• [RECORDS SHOWN]:
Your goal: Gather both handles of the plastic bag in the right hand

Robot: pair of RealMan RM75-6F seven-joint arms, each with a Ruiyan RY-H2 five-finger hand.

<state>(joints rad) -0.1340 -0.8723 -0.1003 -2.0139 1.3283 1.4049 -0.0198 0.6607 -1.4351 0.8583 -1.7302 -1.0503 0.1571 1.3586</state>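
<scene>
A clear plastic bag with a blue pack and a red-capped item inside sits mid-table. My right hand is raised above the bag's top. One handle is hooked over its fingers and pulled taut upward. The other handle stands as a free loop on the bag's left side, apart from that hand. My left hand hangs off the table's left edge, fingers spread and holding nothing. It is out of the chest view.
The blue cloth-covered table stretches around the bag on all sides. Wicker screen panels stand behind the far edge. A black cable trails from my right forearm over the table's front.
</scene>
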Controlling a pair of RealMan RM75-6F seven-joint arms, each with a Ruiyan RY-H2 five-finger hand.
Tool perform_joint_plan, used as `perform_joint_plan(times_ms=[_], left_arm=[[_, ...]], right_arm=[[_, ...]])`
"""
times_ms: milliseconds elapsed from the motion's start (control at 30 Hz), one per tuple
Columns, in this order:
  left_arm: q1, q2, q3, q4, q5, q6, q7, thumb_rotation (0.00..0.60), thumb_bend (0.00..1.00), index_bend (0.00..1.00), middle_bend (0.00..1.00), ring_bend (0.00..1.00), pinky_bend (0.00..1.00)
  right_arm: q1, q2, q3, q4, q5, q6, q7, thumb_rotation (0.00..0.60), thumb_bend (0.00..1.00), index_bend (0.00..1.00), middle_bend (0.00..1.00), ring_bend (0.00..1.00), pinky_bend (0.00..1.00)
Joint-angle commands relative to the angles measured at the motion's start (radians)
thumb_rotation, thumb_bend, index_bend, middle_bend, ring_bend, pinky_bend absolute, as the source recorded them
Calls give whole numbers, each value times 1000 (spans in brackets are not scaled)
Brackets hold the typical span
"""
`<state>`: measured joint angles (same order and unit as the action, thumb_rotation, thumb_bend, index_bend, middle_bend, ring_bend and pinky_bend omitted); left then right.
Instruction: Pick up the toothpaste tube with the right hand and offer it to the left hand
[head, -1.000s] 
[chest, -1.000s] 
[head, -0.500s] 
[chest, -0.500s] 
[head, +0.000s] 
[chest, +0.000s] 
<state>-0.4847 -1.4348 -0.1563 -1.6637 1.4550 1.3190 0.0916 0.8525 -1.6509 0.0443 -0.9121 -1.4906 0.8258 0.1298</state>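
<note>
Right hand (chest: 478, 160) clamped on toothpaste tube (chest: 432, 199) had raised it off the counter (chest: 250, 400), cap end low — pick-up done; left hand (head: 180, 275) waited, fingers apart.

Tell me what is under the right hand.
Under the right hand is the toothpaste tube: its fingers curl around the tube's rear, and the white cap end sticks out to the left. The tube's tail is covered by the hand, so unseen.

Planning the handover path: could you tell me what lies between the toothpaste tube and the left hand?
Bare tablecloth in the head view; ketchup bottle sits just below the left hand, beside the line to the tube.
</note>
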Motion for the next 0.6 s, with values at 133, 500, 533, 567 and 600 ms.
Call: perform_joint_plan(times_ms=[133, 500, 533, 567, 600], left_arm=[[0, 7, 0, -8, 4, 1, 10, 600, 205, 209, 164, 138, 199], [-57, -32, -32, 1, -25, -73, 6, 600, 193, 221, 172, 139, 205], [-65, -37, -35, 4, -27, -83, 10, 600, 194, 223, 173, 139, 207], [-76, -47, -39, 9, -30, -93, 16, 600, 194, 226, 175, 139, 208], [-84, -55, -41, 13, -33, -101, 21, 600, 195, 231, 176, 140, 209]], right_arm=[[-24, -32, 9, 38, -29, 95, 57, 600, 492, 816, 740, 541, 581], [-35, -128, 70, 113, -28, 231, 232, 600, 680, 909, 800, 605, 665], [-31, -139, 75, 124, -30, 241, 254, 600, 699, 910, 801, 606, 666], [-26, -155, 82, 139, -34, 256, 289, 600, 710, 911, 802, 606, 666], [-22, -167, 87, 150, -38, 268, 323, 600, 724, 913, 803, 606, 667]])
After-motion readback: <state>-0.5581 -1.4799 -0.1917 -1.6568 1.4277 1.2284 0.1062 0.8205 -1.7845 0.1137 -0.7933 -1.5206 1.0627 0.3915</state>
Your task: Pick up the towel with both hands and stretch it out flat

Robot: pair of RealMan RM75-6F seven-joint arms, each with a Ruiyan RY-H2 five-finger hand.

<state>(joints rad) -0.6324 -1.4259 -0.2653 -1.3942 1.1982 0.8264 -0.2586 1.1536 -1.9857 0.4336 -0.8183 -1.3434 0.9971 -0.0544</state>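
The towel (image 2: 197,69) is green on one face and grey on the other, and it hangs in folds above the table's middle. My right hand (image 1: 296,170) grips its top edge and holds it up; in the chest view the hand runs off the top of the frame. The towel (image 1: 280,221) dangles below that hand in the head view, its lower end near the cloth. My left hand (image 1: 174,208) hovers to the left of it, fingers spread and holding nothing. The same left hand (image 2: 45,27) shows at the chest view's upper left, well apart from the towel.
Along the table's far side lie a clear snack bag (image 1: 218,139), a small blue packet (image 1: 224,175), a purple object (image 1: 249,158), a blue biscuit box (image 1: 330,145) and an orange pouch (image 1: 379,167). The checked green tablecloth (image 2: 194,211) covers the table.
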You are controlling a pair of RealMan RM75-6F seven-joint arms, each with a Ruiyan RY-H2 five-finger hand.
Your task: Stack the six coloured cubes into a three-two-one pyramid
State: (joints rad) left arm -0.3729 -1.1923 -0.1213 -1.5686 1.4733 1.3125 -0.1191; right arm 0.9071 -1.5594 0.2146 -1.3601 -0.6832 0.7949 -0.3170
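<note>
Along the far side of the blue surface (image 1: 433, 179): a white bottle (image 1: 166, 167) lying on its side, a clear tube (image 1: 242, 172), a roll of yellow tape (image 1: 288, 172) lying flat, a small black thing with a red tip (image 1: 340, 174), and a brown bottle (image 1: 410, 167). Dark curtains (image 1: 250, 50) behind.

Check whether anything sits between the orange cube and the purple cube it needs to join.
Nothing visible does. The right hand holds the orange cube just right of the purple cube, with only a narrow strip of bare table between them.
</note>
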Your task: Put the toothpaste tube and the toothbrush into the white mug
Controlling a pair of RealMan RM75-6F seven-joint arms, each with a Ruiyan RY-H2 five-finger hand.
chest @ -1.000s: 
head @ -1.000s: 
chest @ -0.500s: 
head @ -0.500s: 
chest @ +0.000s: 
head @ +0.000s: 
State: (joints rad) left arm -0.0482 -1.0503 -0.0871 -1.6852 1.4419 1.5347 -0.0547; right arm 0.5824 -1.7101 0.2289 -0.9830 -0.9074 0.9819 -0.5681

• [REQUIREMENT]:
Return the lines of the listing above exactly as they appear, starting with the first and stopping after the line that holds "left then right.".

• [ANSWER AREA]:
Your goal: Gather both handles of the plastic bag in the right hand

Robot: pair of RealMan RM75-6F seven-joint arms, each with a Ruiyan RY-H2 five-finger hand.

<state>(joints rad) -0.1340 -0.8723 -0.1003 -2.0139 1.3283 1.4049 -0.0198 0.6607 -1.4351 0.8583 -1.7302 -1.0503 0.1571 1.3586</state>
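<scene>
A clear plastic bag with a blue pack and a red-capped item inside sits mid-table. My right hand is raised above the bag's top. One handle is hooked over its fingers and pulled taut upward. The other handle stands as a free loop on the bag's left side, apart from that hand. My left hand hangs off the table's left edge, fingers spread and holding nothing. It is out of the chest view.
The blue cloth-covered table stretches around the bag on all sides. Wicker screen panels stand behind the far edge. A black cable trails from my right forearm over the table's front.
</scene>
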Controlling a pair of RealMan RM75-6F seven-joint arms, each with a Ruiyan RY-H2 five-finger hand.
Tool perform_joint_plan, used as `perform_joint_plan(times_ms=[_], left_arm=[[_, ...]], right_arm=[[_, ...]])`
"""
times_ms: milliseconds elapsed from the motion's start (control at 30 Hz), one per tuple
Columns, in this order:
  left_arm: q1, q2, q3, q4, q5, q6, q7, thumb_rotation (0.00..0.60), thumb_bend (0.00..1.00), index_bend (0.00..1.00), middle_bend (0.00..1.00), ring_bend (0.00..1.00), pinky_bend (0.00..1.00)
  right_arm: q1, q2, q3, q4, q5, q6, q7, thumb_rotation (0.00..0.60), thumb_bend (0.00..1.00), index_bend (0.00..1.00), middle_bend (0.00..1.00), ring_bend (0.00..1.00), pinky_bend (0.00..1.00)
Joint-angle commands relative to the angles measured at the motion's start (radians)
thumb_rotation, thumb_bend, index_bend, middle_bend, ring_bend, pinky_bend absolute, as the source recorded them
Calls give whole numbers, each value times 1000 (spans in brackets are not scaled)
Brackets hold the typical span
"""
`<state>`: measured joint angles (same order and unit as the action, thumb_rotation, thumb_bend, index_bend, middle_bend, ring_bend and pinky_bend omitted); left then right.

An answer has been given, and the exercise is complete.